The signal representation in Eq. (1) can be simplified by transforming to the spatial frequency domain,

$$\stackrel{\sim }{S}({\mathbf{q}}_{\Vert },k)=\int \stackrel{\sim }{h}({\mathbf{q}}_{\Vert },z^{\prime }-z_0,k)\eta ({\mathbf{q}}_{\Vert },z^{\prime })\mathrm{d}{z}^{\prime },$$ (4)

where the (∼) denotes the two-dimensional Fourier transform over the lateral scanning dimension. The transfer function is then given as the transverse convolution, denoted as *_||, of the input and output pupil functions in the spatial frequency domain,

$$\stackrel{\sim }{h}({\mathbf{q}}_{\Vert },z,k)=k^2{\mid P(k)\mid }^2\stackrel{\sim }{g}(-{\mathbf{q}}_{\Vert },z,k){\ast }_{\Vert }\stackrel{\sim }{g}(-{\mathbf{q}}_{\Vert },z,k).$$ (5)

The spatial frequency domain representation of the pupil function is

$$\stackrel{\sim }{g}({\mathbf{q}}_{\Vert },z,k)=G({\mathbf{q}}_{\Vert },k)e^{i{k}_z({\mathbf{q}}_{\Vert },k)z},$$ (6)

which is the imaging pupil G(q_||, k) propagated a distance z away from the focus. Aberrations are modeled as phase variations in the imaging pupil, G(q_||, k). This leads to an aberrated system transfer function via the autoconvolution operation, as indicated in Eq. (5).

B. Aberration Correction

In computational adaptive optics, the aberrated system transfer function is corrected by multiplication with a phase-only filter in the spatial frequency domain,

$${\stackrel{\sim }{S}}_{\text{AC}}({\mathbf{q}}_{\Vert },k)=H_{\text{AC}}({\mathbf{q}}_{\Vert },k){\stackrel{\sim }{S}}_{\mathrm{A}}({\mathbf{q}}_{\Vert },k),$$ (7)

where

$$H_{\text{AC}}({\mathbf{q}}_{\Vert },k)=e^{-i{\varphi }_h({\mathbf{q}}_{\Vert },k)},$$ (8)

and where subscript A indicates the aberrated data, and subscript AC indicates the aberration correction filter and aberration corrected data. The phase term ϕ_h(q_||, k) corresponds to the phase of the aberrated system transfer function. Under the assumption that the deviation from the central wavenumber is not too large, meaning (Δk/k_c)² is negligible [7], the aberration correction filter can be evaluated at the central wavelength and applied at each depth plane, z_i, as

$${\stackrel{\sim }{S}}_{\text{AC}}({\mathbf{q}}_{\Vert },z_i)=H_{\text{AC}}({\mathbf{q}}_{\Vert },z_i){\stackrel{\sim }{S}}_{\mathrm{A}}({\mathbf{q}}_{\Vert },z_i),$$ (9)

where

$$H_{\text{AC}}({\mathbf{q}}_{\Vert },z_i)=e^{-i{\varphi }_h({\mathbf{q}}_{\Vert },z_i)}.$$ (10)

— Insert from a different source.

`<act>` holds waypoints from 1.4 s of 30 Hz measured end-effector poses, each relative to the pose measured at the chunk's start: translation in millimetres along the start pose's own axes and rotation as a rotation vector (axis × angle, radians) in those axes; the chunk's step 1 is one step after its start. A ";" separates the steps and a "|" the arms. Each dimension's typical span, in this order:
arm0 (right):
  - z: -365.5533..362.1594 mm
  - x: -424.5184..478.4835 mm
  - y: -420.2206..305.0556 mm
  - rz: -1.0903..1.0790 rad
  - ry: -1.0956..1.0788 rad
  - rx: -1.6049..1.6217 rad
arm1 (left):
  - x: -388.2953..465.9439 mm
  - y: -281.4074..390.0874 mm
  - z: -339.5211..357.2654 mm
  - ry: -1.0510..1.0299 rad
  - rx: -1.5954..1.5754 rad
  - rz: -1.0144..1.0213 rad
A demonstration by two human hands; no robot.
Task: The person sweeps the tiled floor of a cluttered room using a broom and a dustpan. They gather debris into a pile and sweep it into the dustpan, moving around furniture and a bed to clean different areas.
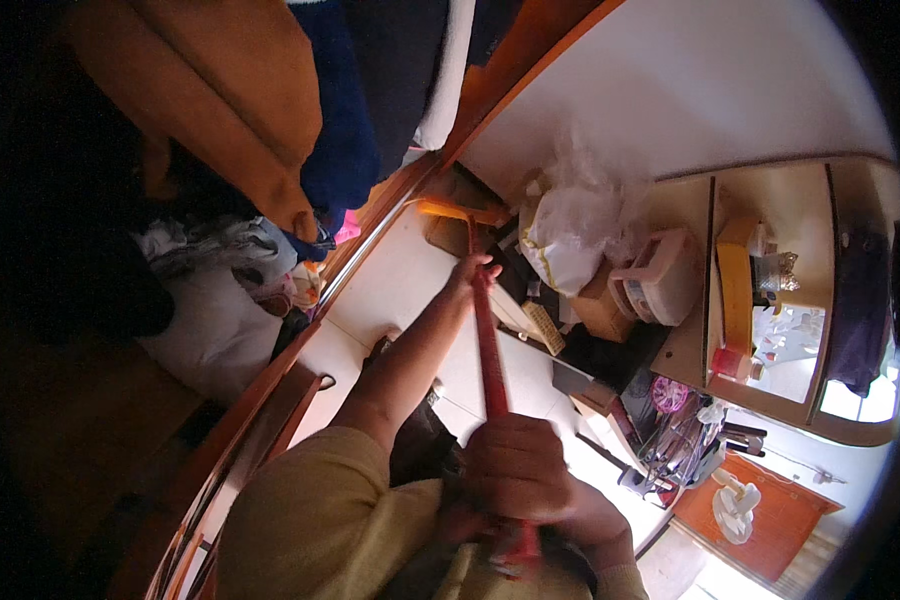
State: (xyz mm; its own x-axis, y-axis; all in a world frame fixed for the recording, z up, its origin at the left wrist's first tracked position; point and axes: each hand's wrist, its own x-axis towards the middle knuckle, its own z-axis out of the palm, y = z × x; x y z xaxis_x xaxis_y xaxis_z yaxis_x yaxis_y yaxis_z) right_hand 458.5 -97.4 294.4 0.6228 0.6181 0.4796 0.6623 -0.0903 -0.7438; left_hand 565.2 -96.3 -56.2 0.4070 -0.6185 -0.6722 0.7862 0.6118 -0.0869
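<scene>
Both of my hands hold a long red handle that runs away from my body. My right hand is wrapped in a fist around its near end, close to my chest. Farther along, my left hand grips the handle with some fingers loosely spread. At the far end, an orange crossbar head sits low by the floor; whether it is a squeegee or a broom I cannot tell. Beside the head lies a brown surface in a dim corner, partly hidden. Pale floor tiles show beneath my left arm.
On the left, an open wardrobe holds hanging clothes and piled garments behind a floor track. On the right stand a plastic bag, a cardboard box, a pale plastic container and a shelf unit.
</scene>
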 end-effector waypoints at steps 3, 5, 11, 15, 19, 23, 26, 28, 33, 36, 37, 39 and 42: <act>60.8 10.1 17.6 -0.123 0.118 0.020 | 10.6 56.9 -59.2 -0.623 0.146 -0.263; 76.5 17.0 27.3 -0.082 0.077 -0.148 | -16.1 59.1 -21.4 -0.294 0.296 -0.232; 130.2 68.6 82.1 -0.095 -0.052 -0.207 | -36.7 125.7 -27.7 -0.348 0.732 -0.121; 168.8 89.9 126.7 -0.066 -0.026 -0.138 | -11.8 157.4 -66.3 -0.220 0.565 -0.208; 175.1 87.5 129.3 -0.024 -0.188 -0.108 | 1.1 159.2 -82.8 -0.266 0.365 -0.278; 152.3 68.1 113.1 -0.018 -0.229 -0.073 | 1.0 127.8 -81.6 -0.170 0.275 -0.169; 141.9 64.3 112.9 -0.004 -0.296 -0.094 | 3.2 125.8 -77.0 -0.213 0.329 -0.147; 160.7 73.7 119.9 -0.017 -0.353 -0.084 | 1.7 141.4 -100.5 -0.252 0.417 -0.123; 153.3 121.8 109.9 -0.020 -0.640 -0.006 | -0.3 148.2 -122.1 -0.507 -0.095 -0.505; 183.3 102.9 108.2 -0.014 -0.724 0.078 | -12.6 139.8 -139.6 -0.484 -0.069 -0.463; 188.2 97.9 106.0 -0.042 -0.785 0.093 | -12.2 129.3 -147.6 -0.462 -0.141 -0.444; 186.5 92.4 104.6 -0.066 -0.804 0.146 | -12.6 104.2 -158.2 -0.470 -0.254 -0.454; 177.5 87.8 91.0 -0.062 -0.802 0.206 | -19.3 92.9 -169.2 -0.548 -0.368 -0.435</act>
State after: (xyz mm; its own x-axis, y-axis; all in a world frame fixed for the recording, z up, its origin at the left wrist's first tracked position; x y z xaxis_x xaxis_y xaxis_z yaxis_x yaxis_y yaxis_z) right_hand 499.5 87.3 186.2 0.0503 0.9934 0.1032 0.5474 0.0590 -0.8348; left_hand 551.7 55.9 -175.7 0.3445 -0.9360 -0.0721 0.7622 0.3237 -0.5606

This filter can be determined through a variety of procedures including image sharpness optimization, the guide-star method, and the split-aperture method [5,16,17]. These are analogous to sensorless AO, guide-star optimization, and the Shack–Hartmann wavefront sensor in hardware AO. In any case, the filter corresponds to the double-pass system transfer function.

3. METHODS FOR WAVEFRONT MEASUREMENT

A generic pupil function has both amplitude and phase,

$$G({\mathbf{q}}_{\Vert },z_i)=\mid G({\mathbf{q}}_{\Vert },z_i)\mid e^{i{\varphi }_g({\mathbf{q}}_{\Vert },z_i)},$$ (11)

where the goal of wavefront measurement is to determine the phase aberrations of the imaging pupil, ϕ_g. Through the CAO aberration correction procedure, the phase ϕ_h is obtained. The relationship between the pupil and system transfer function is, to within a constant,

$$H({\mathbf{q}}_{\Vert },z_i)=G({\mathbf{q}}_{\Vert },z_i)\ast G({\mathbf{q}}_{\Vert },z_i),$$ (12)

where the propagation away from focus in Eq. (6) has been absorbed into the function G(q_||, z_i). The following sections outline methods for estimating the aberrations of the pupil phase. While the first two methods attempt to estimate ϕ_g given ϕ_h, the final method estimates ϕ_g directly.

A. Asymptotic Method

A computational method termed interferometric synthetic aperture microscopy (ISAM) solves the OCT inverse problem through asymptotic approximations taken near and far from the focus [14,18]. Although these approximations were performed with an unaberrated imaging pupil, it is possible that they may hold for small wavefront aberrations. The asymptotic approximations taken in ISAM allow the complex autoconvolution to be represented as a multiplication of stretched pupil functions,

$$H({\mathbf{q}}_{\Vert },z_i)\approx G({\mathbf{q}}_{\Vert }/2,z_i)\times G({\mathbf{q}}_{\Vert }/2,z_i).$$ (13)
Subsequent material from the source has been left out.